=== Begin Enclosure ===

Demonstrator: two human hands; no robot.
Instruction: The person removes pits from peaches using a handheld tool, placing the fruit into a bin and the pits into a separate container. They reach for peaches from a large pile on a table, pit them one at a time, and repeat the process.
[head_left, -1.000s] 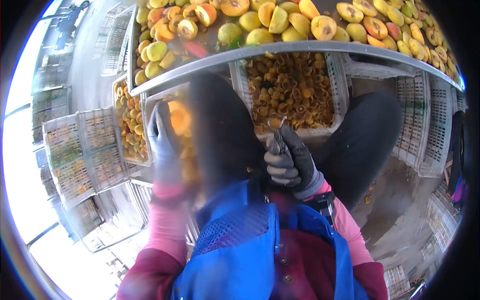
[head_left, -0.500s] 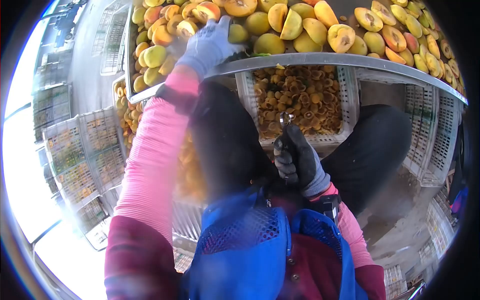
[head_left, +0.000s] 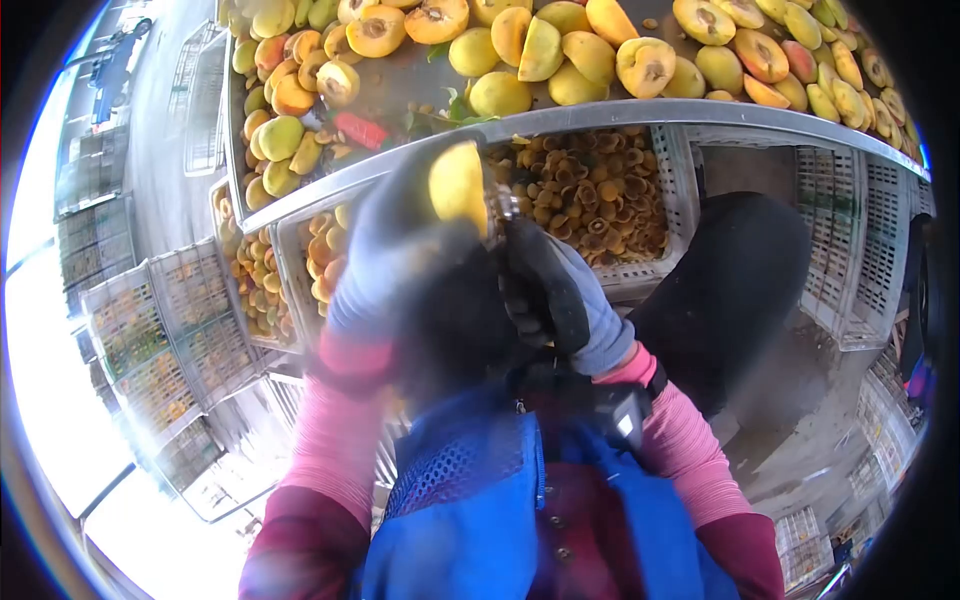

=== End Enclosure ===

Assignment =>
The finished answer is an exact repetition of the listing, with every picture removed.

Answer box =>
Demonstrator: two human hands; no robot.
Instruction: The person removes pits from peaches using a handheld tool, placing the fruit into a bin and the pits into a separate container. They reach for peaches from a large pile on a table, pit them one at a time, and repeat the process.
[head_left, -1.000s] 
[head_left, -0.500s] 
[head_left, +0.000s] 

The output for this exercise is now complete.